The swelling capacity of hydrogels is an essential characteristic for evaluating the potential of hydrogel scaffolds for the design of a platform for the efficient release of bioactive agents for biomedical and tissue engineering applications and considering its influence on the transport of nutrients and oxygen within the scaffold [49]. Swelling capacity is affected by numerous factors, such as crosslinking level, functional groups of the polymeric chains, nature of polymers, porosity, pore size as well as interconnectivity of pores. The swelling capacity of the hybrid scaffolds was monitored in vitro in a buffer of pH 7.40 at 37 °C to simulate the physiological microenvironment. Obtained swelling results are presented in Figure 4a as the value of the degree of swelling (q) vs. time and are in the range of 1.20 to 2.25. As shown in Figure 4a, the initial fast swelling of the hybrid scaffolds was achieved because of the highly hydrophilic nature of the hybrids and interconnected porous microstructure. It is also evident that swelling capacity depends on the chemical composition of the hybrid scaffolds. Hybrid scaffolds with higher content of gelatin show the lowest degree of swelling (q of 1.20) due to crosslinked gelatin. The values of q increase by decreasing the content of gelatin in hybrid scaffolds due to lower crosslinked gelatin content.

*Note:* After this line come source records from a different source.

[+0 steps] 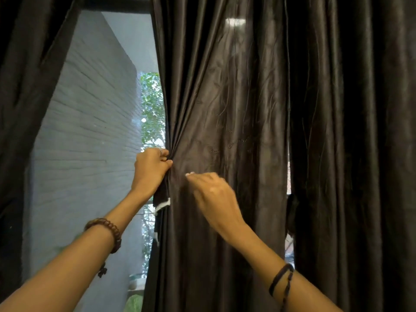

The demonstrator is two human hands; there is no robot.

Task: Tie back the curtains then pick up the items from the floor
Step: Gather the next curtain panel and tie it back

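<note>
dark curtain (225,109), hung in front of the window (94,122), is gripped at its bunched left edge by the left hand (150,167), while the blurred right hand (213,197) is held against the fabric, fingers loosely extended, grasping nothing.

Your forearms are bare, with no sleeves showing. On your left wrist you wear a brown wooden bead bracelet (105,233) with a small dark dangling charm (102,271). A thin silver ring (160,151) sits on your left hand (150,167). Your right wrist carries a black braided cord wristband (281,280), looped twice.
</note>
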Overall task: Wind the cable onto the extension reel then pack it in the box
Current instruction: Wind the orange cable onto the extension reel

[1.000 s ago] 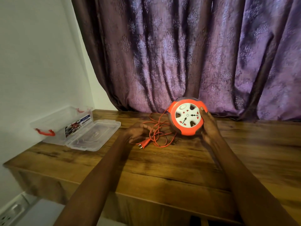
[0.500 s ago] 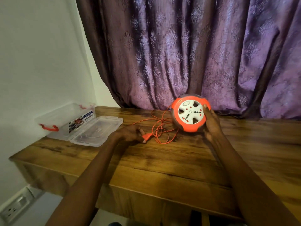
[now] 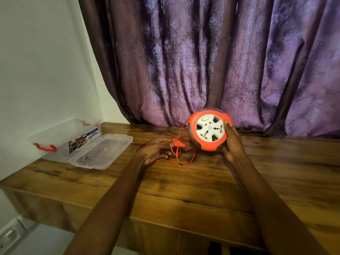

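An orange extension reel (image 3: 208, 131) with a white socket face stands on edge near the back of the wooden table (image 3: 184, 184). My right hand (image 3: 232, 144) grips its right rim. Loose orange cable (image 3: 182, 157) lies in loops on the table left of the reel. My left hand (image 3: 155, 150) is closed on the cable near its orange plug (image 3: 178, 143), which sticks out to the right of my fingers. A clear plastic box (image 3: 64, 137) with red latches stands open at the table's left end, its lid (image 3: 102, 150) lying flat beside it.
A purple curtain (image 3: 202, 61) hangs right behind the table. A white wall (image 3: 36, 70) borders the left side. A wall socket (image 3: 9, 234) sits low at the bottom left, below the table edge.
My left hand has picked up the plug end of the cable from the table and lifted it slightly. My right hand has stayed on the reel. The camera view has shifted a little.
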`<move>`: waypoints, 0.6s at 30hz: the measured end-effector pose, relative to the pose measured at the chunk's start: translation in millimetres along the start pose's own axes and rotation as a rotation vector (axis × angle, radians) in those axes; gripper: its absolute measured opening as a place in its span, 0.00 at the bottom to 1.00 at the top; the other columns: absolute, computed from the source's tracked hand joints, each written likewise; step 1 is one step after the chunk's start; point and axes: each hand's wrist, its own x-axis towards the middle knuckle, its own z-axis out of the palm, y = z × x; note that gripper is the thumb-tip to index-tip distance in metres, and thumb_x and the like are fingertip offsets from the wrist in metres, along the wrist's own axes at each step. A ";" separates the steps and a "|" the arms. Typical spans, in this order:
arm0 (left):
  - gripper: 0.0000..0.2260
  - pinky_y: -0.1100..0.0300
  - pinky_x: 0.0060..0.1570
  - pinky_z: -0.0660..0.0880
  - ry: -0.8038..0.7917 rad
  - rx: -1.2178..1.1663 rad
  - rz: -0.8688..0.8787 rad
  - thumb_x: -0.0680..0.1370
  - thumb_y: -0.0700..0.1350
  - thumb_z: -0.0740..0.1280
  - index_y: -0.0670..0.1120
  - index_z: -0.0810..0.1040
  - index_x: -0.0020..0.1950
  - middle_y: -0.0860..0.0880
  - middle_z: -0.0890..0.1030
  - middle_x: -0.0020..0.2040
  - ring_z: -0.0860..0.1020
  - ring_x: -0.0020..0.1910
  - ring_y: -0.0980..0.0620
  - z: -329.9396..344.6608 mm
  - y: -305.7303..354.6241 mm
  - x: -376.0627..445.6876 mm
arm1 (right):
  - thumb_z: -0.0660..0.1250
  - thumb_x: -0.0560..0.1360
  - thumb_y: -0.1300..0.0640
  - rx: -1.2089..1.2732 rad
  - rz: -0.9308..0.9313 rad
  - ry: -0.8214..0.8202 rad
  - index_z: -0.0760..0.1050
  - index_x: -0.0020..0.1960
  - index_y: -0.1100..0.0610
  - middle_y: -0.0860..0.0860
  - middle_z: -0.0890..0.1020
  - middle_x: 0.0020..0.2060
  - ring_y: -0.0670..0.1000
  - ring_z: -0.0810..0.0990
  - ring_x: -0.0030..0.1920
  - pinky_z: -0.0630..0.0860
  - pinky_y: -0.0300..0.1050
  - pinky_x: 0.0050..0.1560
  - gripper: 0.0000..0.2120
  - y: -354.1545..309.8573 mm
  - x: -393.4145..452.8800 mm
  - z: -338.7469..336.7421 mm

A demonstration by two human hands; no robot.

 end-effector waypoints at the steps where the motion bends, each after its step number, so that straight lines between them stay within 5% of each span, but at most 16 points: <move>1: 0.06 0.63 0.30 0.78 -0.006 -0.011 -0.005 0.78 0.37 0.66 0.43 0.81 0.53 0.45 0.84 0.38 0.81 0.31 0.54 0.6 -2.4 1.1 | 0.68 0.79 0.50 0.000 -0.002 0.004 0.74 0.69 0.60 0.61 0.82 0.62 0.62 0.79 0.62 0.73 0.70 0.64 0.22 0.2 0.3 -0.2; 7: 0.09 0.54 0.36 0.83 -0.065 -0.116 -0.053 0.82 0.49 0.64 0.47 0.77 0.57 0.45 0.85 0.48 0.85 0.38 0.45 12.3 -7.9 3.1 | 0.69 0.79 0.50 0.006 -0.011 0.017 0.75 0.69 0.61 0.61 0.82 0.61 0.64 0.79 0.64 0.73 0.69 0.64 0.22 2.0 2.4 -0.2; 10: 0.10 0.53 0.38 0.83 -0.082 -0.011 0.011 0.79 0.43 0.68 0.47 0.76 0.61 0.47 0.84 0.49 0.84 0.42 0.48 20.1 -8.3 2.6 | 0.69 0.78 0.49 -0.028 -0.019 0.005 0.77 0.67 0.58 0.59 0.83 0.60 0.60 0.82 0.58 0.74 0.70 0.63 0.21 2.7 1.3 -0.3; 18: 0.09 0.66 0.19 0.71 0.159 0.312 0.188 0.81 0.35 0.62 0.43 0.79 0.58 0.49 0.85 0.38 0.79 0.22 0.53 20.0 -10.6 14.3 | 0.70 0.78 0.48 -0.040 -0.044 -0.005 0.78 0.66 0.58 0.59 0.83 0.61 0.57 0.82 0.56 0.80 0.61 0.58 0.20 -0.8 0.8 -4.9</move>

3.5. Hydrophilicity of Hybrid Scaffolds

The hydrophilic/hydrophobic nature of the surface of biomaterial is a significant property that affects the interaction and response of cells and can be analyzed by the water surface contact angle. In the case where obtained water surface contact angle is above 90°, the surface of the scaffold is considered hydrophobic while when the obtained angle is less than 90° degrees, the surface is considered hydrophilic. Versatile scientific studies confirmed that cells thrive greater on scaffolding biomaterials with hydrophilic surfaces which promote better cell adhesion and proliferation [50,51,52]. It was observed that the adhesion of osteoblasts decreases when the surface contact angle increased from 0° to 106°, while the fibroblasts have maximum adhesion when the contact angle is less than 80° [52]. Obtained results of water surface contact angle measurements performed at 0 and 1 s for the PHEMA/G/A/TiO2 hybrid scaffolds are presented in Figure 4b–e. The results revealed fully hydrophilic surfaces of all samples. Water fully wetted the surface of the PHEMA/G/A/TiO2 hybrid scaffolds and the water drop immediately disappeared after placing it on the hybrid scaffold surface. This behavior classifies the PHEMA/G/A/TiO2 hybrid scaffolds as highly convenient scaffolding biomaterials for efficient adhesion, proliferation, and differentiation of various types of cells as well as for tissue engineering applications.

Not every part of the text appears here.